By Sean Cockerham, McClatchy Washington Bureau (TNS)
WASHINGTON — The federal government forecasts that low oil prices will continue through the year as a result of the global petroleum glut.
Oil prices have plummeted by more than half since a high of $106 a barrel in June, giving motorists the gift of cheap gasoline but wreaking havoc on energy markets and states that rely on oil tax revenue. The U.S. Energy Information Administration forecast Tuesday that the situation is going to continue as producers in America and around the world keep pumping more oil despite the glut.
U.S. benchmark crude prices have plummeted to $45 a barrel.
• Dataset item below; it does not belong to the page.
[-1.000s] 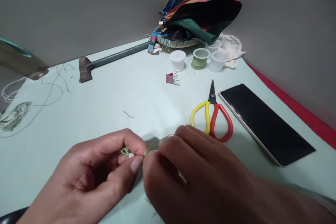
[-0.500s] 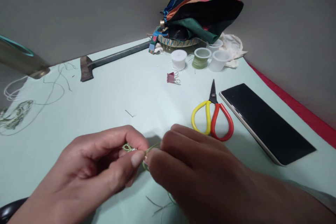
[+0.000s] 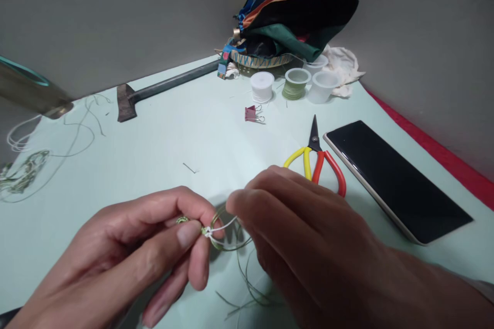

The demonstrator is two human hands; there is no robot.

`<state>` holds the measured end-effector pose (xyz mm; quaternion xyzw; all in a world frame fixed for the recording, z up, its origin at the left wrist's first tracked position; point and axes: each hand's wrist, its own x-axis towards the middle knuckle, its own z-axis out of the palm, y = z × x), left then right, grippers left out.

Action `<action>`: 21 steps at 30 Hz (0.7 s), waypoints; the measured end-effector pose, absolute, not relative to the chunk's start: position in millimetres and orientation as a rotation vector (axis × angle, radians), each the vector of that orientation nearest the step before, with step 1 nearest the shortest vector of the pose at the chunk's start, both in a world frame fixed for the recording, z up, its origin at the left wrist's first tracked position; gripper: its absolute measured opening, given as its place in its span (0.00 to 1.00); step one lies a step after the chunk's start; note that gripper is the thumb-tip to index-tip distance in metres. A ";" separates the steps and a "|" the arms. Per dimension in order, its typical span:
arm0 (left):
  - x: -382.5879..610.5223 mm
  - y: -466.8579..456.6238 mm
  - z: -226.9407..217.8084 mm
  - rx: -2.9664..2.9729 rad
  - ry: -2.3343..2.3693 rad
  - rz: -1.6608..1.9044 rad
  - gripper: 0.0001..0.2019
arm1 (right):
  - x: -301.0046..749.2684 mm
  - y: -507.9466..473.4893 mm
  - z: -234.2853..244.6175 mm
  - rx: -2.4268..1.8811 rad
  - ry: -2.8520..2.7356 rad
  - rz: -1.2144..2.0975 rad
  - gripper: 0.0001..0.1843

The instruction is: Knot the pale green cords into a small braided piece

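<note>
While left hand pinches small green knotted cord piece between thumb and fingers, right hand sits just beside it, fingers curled close to white cord; whether it grips cord, cannot tell. Green cord strands hang below, over pale green surface. Past right hand: red-and-yellow-handled scissors, black phone. Farther out: pink binder clip, white spool, green thread spool.

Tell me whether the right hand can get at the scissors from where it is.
Probably yes: the right hand sits just in front of the scissors, hiding part of their red and yellow handles from this view, and nothing shows between them.
</note>
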<state>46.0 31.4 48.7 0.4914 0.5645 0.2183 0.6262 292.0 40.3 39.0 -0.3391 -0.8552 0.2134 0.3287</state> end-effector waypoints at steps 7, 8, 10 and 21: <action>34.6 25.5 41.2 1.102 1.387 0.487 0.14 | 295.6 32.9 39.2 -0.954 -2.166 0.586 0.13; 33.7 24.4 40.6 1.094 1.387 0.496 0.14 | 295.0 32.8 38.6 -0.979 -2.186 0.582 0.13; 32.8 22.5 40.4 1.102 1.376 0.510 0.14 | 293.7 34.0 36.5 -0.955 -2.206 0.585 0.13; 38.0 26.7 42.2 1.089 1.343 0.520 0.16 | 287.6 35.9 34.2 -0.928 -2.147 0.742 0.13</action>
The federal forecasters expect little recovery, estimating an average $55 a barrel price this year.
The agency said Tuesday that it “expects global oil inventories to continue to build in 2015, keeping downward pressure on oil prices.”
The price forecast, released as part of the agency’s short-term energy report, expects a rise to an average of $71 a barrel in 2016 as drilling growth eventually slows in response to the low oil prices, especially in America, and petroleum demand increases in China and the United States. That’s still far lower than in the past few years, though, when prices around $100 a barrel started to seem normal.
Motorists are a big winner in the oil price crash.
Gasoline prices are averaging $2.18 a gallon nationally, according to the AAA motor club, more than $1 a gallon lower than this time last year.
The Energy Information Administration forecasts that gasoline prices are going to average $2.33 a gallon this year and $2.72 next year.
“With lower gasoline prices, the average U.S. household is expected to spend $750 less in motor fuel costs in 2015 than in 2014,” said Adam Sieminski, head of the agency.
A major question, though, is what the price crash will do to the renaissance in American drilling, which has skyrocketed through fracking for oil and gas within shale rock. Some oil companies have reduced spending, and producers are cutting the number of drilling rigs.
The federal forecasters believe the low prices will slow, but not stop, the growth in American oil production that has transformed global energy markets.
Major oil companies are expected to follow through on the investments they’ve made in highly productive areas like the Bakken in North Dakota and Eagle Ford in Texas, even as companies start “redirecting investment away from marginal exploration and research drilling.”
“We see an impact (on U.S.) production but we don’t see a massive downturn,” said Howard Gruenspecht, deputy administrator of the EIA.
The agency expects U.S. drilling activity to start declining in less profitable fields this year as prices average less than $50 a barrel, with production forecast to dip by 190,000 barrels a day through the late spring into summer, before oil prices begin to rebound.
As the prices start going up toward the end of the year, the nation’s “drilling activity is expected to increase again as companies take advantage of lower costs for both leasing acreage and drilling services, causing production to resume rising,” the EIA said in its report.
The agency expects U.S. oil production to average 9.3 million barrels a day this year, up from the 8.7 million barrels a day in 2014.
The EIA forecasts U.S. production to reach 9.5 million barrels a day in 2016, the nation’s second highest output since record drilling in 1970.
The agency warned, though, that its forecasts could be wrong.
“The recent declines in oil prices and associated increase in oil price volatility continue to contribute to a particularly uncertain forecasting environment,” the agency said.